Lighten mine eyes,* O SAVIOUR,

Or sleep in death shall I;

And he, my wakeful tempter,

Triumphantly shall cry:

He could not make their darkness light,

Nor guard them through the hour of night!”]

5 But my trust is in thy mercy: and my heart is joyful in thy salvation.

Where notice that he asks the two things which all need; and he asks them in the order in which they are required: to be spared and to be helped. Notwithstanding all past falls, notwithstanding his present dereliction by GOD,* my trust is in Thy mercy: and the mercy that spares shall enlarge itself into the grace that crowns: “He which hath begun a good work in you, will perform it.”* My heart is joyful in Thy salvation.
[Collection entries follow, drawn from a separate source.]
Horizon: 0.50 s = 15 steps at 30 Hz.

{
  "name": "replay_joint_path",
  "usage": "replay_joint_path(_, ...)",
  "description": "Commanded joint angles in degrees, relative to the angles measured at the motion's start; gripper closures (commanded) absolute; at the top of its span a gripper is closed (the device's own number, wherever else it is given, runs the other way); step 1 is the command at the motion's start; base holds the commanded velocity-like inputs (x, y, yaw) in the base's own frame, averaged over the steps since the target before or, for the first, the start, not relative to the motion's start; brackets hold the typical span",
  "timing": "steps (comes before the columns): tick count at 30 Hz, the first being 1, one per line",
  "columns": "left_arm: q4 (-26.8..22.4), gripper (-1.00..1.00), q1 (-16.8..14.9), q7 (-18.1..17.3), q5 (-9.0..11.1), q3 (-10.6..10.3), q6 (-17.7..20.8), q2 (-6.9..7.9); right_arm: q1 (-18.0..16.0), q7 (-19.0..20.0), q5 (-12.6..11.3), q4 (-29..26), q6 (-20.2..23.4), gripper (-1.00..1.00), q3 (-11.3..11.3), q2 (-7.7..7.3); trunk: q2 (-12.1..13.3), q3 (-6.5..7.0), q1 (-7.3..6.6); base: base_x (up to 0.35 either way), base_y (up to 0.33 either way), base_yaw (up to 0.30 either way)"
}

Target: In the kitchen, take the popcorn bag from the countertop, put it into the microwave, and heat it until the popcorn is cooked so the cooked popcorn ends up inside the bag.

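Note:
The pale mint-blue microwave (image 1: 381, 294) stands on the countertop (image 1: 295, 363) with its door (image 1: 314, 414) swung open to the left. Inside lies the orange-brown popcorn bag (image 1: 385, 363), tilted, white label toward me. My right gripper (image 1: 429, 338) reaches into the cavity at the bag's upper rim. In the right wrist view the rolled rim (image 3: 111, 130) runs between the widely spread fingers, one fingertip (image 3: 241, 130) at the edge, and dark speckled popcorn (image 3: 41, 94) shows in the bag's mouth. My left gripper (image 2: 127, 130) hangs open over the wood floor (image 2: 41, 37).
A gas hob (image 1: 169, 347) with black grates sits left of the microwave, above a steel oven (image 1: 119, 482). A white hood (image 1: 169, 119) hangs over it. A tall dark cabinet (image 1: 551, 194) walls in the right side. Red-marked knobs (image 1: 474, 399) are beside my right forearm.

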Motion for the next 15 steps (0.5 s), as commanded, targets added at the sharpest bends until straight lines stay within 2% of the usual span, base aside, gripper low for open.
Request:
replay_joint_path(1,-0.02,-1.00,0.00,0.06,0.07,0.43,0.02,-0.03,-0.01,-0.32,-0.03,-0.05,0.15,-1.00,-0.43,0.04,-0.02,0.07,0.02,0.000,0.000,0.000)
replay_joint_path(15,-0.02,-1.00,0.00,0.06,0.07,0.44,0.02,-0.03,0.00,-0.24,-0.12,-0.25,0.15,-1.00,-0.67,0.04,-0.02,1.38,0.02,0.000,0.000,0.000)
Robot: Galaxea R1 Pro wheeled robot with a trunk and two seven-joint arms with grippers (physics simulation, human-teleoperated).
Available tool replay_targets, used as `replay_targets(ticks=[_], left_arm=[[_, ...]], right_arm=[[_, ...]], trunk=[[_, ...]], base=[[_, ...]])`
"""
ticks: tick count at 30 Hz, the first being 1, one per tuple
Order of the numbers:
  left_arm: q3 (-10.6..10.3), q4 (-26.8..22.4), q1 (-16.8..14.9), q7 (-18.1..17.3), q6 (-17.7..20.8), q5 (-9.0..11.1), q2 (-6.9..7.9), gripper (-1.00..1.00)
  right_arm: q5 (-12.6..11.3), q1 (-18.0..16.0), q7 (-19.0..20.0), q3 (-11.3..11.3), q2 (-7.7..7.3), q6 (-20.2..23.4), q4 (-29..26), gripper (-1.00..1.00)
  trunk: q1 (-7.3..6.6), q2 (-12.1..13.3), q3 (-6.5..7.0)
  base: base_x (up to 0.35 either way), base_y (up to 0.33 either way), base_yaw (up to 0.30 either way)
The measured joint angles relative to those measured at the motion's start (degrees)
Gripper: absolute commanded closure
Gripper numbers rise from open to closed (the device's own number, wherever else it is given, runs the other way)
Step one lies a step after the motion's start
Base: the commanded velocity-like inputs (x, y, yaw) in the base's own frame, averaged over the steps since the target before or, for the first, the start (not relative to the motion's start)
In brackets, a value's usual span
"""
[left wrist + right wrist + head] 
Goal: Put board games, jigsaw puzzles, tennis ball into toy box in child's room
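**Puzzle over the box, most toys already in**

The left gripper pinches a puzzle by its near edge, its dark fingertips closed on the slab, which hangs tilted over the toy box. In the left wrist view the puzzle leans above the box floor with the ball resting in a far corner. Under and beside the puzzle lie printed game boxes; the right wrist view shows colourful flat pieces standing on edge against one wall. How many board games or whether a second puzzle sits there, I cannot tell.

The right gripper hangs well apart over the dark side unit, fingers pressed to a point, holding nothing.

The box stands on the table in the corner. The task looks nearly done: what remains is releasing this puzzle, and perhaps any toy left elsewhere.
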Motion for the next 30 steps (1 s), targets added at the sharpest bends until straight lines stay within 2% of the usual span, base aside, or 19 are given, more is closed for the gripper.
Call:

The mercy that spared on Good Friday: the salvation that triumphed on Easter Day.

6 I will sing of the LORD, because he hath dealt so lovingly with me: yea, I will praise the Name of the LORD most Highest.

Hath dealt. Are we to take it as the language of a strong faith which looks on the triumph, though yet future, with the same certainty as if it were already vouchsafed? or of the thankfulness which in the very trial and affliction can see the LORD’s dealing so lovingly? I will praise the Name of the Lord. (C.) As if,—which is so often the case,—the Prophet foresaw that in that very Name would lie all strength, all victory: that the title set up over the Cross would be the banner of every follower of the Crucified: that

Hujus regis sub vexillo

Statu degis in tranquillo;*

Hostes tui fugiunt:

Nomen JESU meditatum

Belli fugat apparatum:

Hostes victi rugiunt.

And therefore:

Glory be to the FATHER, Who will not forget His servants for ever; and to the SON, the Angel of the Great Counsel (ver. 2:) and to the HOLY GHOST, Who lighteneth our eyes that we sleep not in death;

As it was in the beginning, is now, and ever shall be: world without end. Amen.